90 mn pour Sessegnon : Montpellier enchaine
 
L’équipe de Montpellier reste sur une pente  ascendante et ne lâche plus rien en Ligue 1 française. Pour le compte de la 10e journée du championnat, Montpellier a confirmé son invincibilité en allant chercher une précieuse victoire à Saint Etienne (0-1). L’international béninois Stéphane Sessegnon a logiquement participé au succès de son équipe en jouant l’intégralité du match grâce à son appui technique. Une bonne performance qui permet à Montpellier de remonter au classement. Montpellier est 8e au classement avec 15 points (+02).

Koukou au banc : Lens surpris à domicile par Reims

Après le succès de rang, Rc Lens est retombé dans ses travers. Sur leurs propres installations, Djiman Koukou et ses partenaires ont été surpris par le leader de la Ligue 2 française Reims (0-1). Le milieu de terrain béninois Koukou a suivi tout le match depuis les bancs de touche. Après 12 journées, Lens est 18e au classement avec 9 points (-01).

Adénon encore présent : Amiens renoue avec le succès
 
Après deux revers de suite en Ligue 1 française, l’équipe d’Amiens a retrouvé le sourire grâce à son succès obtenu à domicile face à Bordeaux (1-0). Une victoire qui a connu la participation remarquable du défenseur béninois Abdul Khaled Adénon. Il a disputé les 90 minutes de jeu en repoussant les actions offensives de l’adversaire. Un succès synonyme d’un ouf de soulagement qui leur permet de s’éloigner un peu de la zone rouge. Amiens est 16e au classement avec 9 points (-06).

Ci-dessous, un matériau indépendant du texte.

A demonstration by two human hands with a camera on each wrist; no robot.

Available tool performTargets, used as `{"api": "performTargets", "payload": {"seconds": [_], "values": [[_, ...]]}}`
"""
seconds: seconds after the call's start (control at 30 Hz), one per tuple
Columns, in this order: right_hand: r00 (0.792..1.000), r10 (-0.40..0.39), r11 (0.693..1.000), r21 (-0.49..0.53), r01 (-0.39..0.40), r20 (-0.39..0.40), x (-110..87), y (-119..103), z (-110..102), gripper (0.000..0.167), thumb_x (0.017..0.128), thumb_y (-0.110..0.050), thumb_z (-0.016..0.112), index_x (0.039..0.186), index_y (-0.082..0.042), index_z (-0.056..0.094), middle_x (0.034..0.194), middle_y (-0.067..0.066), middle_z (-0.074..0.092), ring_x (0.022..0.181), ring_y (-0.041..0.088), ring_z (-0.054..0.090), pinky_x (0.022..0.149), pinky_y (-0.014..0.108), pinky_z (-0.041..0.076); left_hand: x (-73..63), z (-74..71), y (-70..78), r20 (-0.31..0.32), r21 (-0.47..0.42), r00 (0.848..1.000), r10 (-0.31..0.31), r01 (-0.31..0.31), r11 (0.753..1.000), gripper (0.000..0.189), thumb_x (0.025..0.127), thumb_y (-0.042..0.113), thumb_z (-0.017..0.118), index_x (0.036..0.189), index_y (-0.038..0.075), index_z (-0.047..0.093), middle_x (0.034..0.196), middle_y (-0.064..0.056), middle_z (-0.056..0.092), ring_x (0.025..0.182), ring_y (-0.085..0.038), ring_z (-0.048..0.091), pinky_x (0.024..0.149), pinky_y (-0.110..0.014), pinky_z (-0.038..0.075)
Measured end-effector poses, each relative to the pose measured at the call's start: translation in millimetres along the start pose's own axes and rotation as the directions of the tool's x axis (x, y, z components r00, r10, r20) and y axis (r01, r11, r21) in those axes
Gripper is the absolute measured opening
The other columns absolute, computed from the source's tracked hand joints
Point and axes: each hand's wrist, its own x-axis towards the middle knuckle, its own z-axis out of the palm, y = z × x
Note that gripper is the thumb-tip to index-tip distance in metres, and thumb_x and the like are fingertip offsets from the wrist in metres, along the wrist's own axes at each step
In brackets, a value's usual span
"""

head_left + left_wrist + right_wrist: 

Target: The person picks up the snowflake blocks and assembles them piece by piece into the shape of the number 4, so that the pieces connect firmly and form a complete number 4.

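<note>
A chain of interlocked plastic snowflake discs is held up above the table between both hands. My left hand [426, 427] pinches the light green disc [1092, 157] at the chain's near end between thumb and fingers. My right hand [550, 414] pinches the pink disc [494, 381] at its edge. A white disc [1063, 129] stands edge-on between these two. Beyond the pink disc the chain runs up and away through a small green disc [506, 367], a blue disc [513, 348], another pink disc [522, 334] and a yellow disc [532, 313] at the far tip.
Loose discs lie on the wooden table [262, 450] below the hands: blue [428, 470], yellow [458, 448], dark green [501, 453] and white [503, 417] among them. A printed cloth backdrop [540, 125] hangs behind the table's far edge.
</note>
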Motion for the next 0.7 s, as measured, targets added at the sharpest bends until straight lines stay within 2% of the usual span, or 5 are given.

Kiki titulaire : Brest coule en déplacement

Sérieux prétendant pour la montée en Ligue 1, Brest a été humiliée pour le compte de l’acte 12 de Domino’s Ligue 2 en France. En déplacement sur la pelouse de Nîmes, David Kiki et ses partenaires ont été l’ombre d’eux-mêmes en écopant de deux cartons rouges (43e et 54e). Le latéral gauche béninois, titularisé pour la circonstance, a joué l’intégralité du match mais n’a pu éviter le naufrage. Brest est actuellement 7e au classement 21 points (+02).

Allagbé dans les buts : Niort s’impose devant Bourg-Péronnas

En absence de David Djigla mais en présence de Saturnin Allagbé, l’équipe de Niort s‘est imposée devant son homologue de Bourg-Péronnas (2-0). Une belle victoire qui vient à point nommé car Niort sortait d’un nul face à Lorient (0-0). Le gardien N°2 du Bénin Saturnin Allagbé était dans les buts et a joué toute la rencontre. Une victoire qui propulse provisoirement Niort à la 9e place au classement général après 12 journées avec 18 points (+01).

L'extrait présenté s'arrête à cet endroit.